» Task description
Among the entries below, find the lines with the word "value" and return them.

(Records from a data collection)
----------------------------------------
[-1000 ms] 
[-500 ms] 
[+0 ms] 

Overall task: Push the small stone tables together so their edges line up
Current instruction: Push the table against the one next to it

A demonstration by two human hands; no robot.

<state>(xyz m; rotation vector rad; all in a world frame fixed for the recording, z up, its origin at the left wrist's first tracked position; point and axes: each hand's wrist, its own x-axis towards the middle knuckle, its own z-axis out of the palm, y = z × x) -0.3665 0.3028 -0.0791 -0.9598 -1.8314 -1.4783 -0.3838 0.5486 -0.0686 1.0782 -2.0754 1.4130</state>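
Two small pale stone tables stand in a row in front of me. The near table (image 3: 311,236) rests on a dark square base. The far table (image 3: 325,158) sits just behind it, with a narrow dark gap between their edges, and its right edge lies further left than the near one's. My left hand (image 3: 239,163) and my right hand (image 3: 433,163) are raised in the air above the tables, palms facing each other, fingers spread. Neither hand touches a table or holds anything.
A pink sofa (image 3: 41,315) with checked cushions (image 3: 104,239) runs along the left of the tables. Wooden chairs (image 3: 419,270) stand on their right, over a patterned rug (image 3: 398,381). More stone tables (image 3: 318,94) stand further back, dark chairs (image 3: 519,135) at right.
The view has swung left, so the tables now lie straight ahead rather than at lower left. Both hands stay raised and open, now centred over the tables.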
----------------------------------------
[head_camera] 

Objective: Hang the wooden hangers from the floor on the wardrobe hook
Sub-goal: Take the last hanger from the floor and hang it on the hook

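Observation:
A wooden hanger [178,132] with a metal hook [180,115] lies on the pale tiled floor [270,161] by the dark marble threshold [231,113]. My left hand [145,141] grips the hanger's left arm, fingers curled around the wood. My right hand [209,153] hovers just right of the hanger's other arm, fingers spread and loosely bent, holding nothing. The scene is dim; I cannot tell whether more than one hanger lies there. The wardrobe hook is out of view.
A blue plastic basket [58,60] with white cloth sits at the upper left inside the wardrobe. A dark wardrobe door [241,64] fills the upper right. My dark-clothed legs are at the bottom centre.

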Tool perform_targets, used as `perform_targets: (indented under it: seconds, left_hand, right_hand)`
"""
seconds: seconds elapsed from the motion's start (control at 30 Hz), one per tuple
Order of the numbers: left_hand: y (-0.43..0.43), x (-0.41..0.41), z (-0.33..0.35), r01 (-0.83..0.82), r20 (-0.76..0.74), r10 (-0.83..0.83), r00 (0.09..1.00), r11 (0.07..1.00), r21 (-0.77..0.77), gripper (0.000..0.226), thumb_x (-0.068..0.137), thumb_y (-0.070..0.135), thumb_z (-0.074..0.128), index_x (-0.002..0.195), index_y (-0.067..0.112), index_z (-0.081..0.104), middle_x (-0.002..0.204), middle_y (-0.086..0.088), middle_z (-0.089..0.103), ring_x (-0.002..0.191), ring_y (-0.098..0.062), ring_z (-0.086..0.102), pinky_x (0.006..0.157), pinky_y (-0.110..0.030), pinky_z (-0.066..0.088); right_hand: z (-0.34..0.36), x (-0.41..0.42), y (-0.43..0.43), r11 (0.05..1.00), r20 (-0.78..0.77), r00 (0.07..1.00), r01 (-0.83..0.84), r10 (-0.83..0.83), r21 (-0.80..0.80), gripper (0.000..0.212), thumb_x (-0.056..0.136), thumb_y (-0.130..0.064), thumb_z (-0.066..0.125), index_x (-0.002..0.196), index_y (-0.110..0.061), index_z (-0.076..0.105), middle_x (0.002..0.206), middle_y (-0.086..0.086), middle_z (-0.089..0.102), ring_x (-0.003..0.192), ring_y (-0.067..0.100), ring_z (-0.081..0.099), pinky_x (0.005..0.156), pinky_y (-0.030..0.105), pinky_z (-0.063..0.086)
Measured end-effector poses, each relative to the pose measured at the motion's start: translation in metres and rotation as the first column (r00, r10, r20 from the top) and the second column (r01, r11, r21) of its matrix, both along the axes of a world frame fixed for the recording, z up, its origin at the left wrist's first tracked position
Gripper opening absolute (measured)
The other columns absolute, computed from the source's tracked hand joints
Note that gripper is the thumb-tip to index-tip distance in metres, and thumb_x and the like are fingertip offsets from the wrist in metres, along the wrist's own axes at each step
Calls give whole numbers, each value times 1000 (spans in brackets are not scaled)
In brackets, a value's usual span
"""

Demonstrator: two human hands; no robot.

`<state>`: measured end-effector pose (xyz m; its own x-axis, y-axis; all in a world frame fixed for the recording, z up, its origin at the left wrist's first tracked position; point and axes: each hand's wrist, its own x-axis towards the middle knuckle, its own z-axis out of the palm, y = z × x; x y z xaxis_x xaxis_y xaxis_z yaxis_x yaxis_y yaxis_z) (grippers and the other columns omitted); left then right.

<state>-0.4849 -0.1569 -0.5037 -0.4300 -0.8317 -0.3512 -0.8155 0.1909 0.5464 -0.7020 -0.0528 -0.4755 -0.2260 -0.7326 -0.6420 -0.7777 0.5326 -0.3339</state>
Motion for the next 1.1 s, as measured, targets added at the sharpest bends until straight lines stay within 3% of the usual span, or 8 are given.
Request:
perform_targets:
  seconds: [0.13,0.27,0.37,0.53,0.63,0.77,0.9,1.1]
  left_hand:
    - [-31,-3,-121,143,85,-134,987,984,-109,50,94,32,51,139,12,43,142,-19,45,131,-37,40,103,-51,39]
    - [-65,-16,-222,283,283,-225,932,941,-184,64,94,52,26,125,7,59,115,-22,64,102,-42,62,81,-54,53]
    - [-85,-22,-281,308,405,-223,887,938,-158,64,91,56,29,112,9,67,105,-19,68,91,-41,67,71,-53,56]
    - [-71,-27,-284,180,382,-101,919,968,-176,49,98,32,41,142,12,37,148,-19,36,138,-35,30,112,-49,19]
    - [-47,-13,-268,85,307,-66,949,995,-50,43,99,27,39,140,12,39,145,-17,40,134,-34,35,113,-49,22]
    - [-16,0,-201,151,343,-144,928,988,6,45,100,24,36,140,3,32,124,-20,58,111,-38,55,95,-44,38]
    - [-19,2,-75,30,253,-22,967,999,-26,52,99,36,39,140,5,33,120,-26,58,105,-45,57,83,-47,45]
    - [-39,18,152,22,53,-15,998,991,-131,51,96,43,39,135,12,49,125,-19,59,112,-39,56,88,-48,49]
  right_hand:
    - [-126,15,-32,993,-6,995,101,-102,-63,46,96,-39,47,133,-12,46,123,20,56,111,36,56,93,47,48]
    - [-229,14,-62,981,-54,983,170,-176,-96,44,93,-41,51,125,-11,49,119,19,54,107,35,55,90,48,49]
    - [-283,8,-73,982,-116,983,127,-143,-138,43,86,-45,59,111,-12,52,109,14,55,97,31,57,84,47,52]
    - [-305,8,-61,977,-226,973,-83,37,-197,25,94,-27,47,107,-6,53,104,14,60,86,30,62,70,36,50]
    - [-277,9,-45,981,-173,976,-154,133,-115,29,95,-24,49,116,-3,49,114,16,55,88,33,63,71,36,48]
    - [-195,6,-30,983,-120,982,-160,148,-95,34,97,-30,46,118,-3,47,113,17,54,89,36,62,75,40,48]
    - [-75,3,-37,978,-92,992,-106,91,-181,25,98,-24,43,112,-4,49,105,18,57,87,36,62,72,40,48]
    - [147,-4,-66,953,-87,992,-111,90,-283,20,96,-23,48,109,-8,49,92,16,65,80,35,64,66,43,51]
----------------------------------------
» Written solution
Calls give whole numbers, each value times 1000 (spans in brackets are not scaled)
In brackets, a value's usual span

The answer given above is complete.